String addLabeledString(const String value, const String label,
const bool precomma) {
String result = "";
if (precomma) result += kCommaSpaceStr;
result += label;
result += kColonSpaceStr;
return result + value;
}
/// Create a String with a colon separated flag suitable for Humans.
/// e.g. "Power: On"
/// @param[in] value The value to come after the label.
/// @param[in] label The label to precede the value.
/// @param[in] precomma Should the output string start with ", " or not?
/// @return The resulting String.
String addBoolToString(const bool value, const String label,
const bool precomma) {
return addLabeledString((value ? kOnStr : kOffStr), label, precomma);
}
/// Create a String with a colon separated labeled Integer suitable for
/// Humans.
/// e.g. "Foo: 23"
/// @param[in] value The value to come after the label.
/// @param[in] label The label to precede the value.
/// @param[in] precomma Should the output string start with ", " or not?

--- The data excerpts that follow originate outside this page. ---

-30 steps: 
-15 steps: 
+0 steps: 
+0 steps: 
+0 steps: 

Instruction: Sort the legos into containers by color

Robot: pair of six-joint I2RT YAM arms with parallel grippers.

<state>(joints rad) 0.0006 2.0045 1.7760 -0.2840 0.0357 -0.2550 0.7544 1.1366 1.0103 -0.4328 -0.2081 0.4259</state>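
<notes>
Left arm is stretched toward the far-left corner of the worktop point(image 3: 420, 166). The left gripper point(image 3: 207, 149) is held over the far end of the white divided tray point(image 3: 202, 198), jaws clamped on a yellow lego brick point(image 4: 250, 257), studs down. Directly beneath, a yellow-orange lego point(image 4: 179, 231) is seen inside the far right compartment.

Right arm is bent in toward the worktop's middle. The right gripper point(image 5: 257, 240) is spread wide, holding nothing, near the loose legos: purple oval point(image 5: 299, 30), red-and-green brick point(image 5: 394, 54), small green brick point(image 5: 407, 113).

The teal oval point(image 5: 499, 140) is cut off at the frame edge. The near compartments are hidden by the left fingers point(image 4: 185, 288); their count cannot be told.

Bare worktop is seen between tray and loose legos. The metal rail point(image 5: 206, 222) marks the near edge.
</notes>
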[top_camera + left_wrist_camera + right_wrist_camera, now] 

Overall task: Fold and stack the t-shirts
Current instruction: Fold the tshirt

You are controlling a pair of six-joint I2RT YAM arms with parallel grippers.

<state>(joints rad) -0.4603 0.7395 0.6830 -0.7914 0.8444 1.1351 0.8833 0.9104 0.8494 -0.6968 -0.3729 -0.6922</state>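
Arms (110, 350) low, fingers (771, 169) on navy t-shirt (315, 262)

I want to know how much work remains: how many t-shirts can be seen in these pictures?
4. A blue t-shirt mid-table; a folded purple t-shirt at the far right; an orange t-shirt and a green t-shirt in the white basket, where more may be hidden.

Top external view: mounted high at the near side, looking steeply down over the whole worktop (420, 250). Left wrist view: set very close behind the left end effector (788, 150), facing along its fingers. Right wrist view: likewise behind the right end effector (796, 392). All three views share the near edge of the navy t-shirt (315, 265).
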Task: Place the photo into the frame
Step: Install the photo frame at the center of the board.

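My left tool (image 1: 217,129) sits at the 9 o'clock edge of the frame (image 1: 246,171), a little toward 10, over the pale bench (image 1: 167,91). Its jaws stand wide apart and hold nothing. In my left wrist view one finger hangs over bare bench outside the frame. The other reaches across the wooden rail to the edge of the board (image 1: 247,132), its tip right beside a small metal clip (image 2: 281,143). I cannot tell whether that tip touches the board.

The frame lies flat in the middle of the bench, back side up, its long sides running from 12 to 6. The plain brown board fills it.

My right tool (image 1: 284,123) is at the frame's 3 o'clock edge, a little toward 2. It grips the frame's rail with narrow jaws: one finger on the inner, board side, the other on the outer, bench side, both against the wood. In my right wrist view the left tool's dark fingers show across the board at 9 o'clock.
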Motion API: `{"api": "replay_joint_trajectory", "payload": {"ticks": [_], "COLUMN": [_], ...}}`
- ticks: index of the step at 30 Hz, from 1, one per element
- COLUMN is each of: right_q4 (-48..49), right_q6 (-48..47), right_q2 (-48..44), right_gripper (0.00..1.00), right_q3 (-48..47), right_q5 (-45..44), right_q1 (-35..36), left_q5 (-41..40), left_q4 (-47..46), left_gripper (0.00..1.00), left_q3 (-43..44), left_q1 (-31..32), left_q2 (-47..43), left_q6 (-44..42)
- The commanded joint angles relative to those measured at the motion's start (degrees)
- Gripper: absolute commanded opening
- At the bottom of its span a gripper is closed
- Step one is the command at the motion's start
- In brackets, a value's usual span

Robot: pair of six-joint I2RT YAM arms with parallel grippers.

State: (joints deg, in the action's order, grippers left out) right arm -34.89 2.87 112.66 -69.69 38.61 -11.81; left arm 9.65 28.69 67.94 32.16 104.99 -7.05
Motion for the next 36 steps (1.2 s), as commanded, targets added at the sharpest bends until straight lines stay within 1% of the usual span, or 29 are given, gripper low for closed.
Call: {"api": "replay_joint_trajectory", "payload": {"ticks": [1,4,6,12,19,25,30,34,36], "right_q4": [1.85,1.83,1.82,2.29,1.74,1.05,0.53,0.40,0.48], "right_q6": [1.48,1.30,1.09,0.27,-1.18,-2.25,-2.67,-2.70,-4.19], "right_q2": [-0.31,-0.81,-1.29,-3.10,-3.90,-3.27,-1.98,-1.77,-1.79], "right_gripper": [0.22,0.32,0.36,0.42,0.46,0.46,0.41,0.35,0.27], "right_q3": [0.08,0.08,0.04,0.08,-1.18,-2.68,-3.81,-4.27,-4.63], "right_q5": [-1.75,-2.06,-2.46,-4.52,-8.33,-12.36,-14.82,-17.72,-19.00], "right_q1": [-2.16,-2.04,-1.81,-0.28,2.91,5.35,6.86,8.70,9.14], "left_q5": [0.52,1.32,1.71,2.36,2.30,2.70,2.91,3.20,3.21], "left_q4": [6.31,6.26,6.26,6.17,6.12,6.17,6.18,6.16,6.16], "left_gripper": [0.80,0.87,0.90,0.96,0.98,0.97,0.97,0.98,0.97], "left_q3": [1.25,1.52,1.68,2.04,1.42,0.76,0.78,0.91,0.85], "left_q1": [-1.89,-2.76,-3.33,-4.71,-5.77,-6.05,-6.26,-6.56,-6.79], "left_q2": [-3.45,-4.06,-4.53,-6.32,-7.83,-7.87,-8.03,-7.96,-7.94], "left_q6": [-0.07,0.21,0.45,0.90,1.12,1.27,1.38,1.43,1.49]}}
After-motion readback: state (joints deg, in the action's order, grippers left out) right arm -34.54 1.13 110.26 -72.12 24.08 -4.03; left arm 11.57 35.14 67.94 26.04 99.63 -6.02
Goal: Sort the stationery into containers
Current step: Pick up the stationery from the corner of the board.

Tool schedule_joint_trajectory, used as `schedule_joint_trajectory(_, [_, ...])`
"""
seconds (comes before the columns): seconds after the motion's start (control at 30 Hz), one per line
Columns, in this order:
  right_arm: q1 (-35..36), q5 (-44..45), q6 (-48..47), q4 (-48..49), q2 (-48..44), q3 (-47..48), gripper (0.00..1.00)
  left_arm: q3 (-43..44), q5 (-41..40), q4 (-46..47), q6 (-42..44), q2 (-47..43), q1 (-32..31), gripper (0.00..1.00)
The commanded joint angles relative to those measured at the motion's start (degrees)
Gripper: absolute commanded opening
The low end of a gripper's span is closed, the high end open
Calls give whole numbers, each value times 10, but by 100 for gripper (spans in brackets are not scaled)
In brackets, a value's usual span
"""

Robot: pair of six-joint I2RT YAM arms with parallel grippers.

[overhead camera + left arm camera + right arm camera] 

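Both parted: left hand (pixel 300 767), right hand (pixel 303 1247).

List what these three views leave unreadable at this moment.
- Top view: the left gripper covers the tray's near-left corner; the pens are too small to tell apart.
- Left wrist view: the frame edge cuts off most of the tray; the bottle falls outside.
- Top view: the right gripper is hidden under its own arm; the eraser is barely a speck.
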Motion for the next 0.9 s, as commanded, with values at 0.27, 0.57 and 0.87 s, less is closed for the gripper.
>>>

/// @return The resulting String.
String addIntToString(const uint16_t value, const String label,
const bool precomma) {
return addLabeledString(uint64ToString(value), label, precomma);
}
/// Generate the model string for a given Protocol/Model pair.
/// @param[in] protocol The IR protocol.
/// @param[in] model The model number for that protocol.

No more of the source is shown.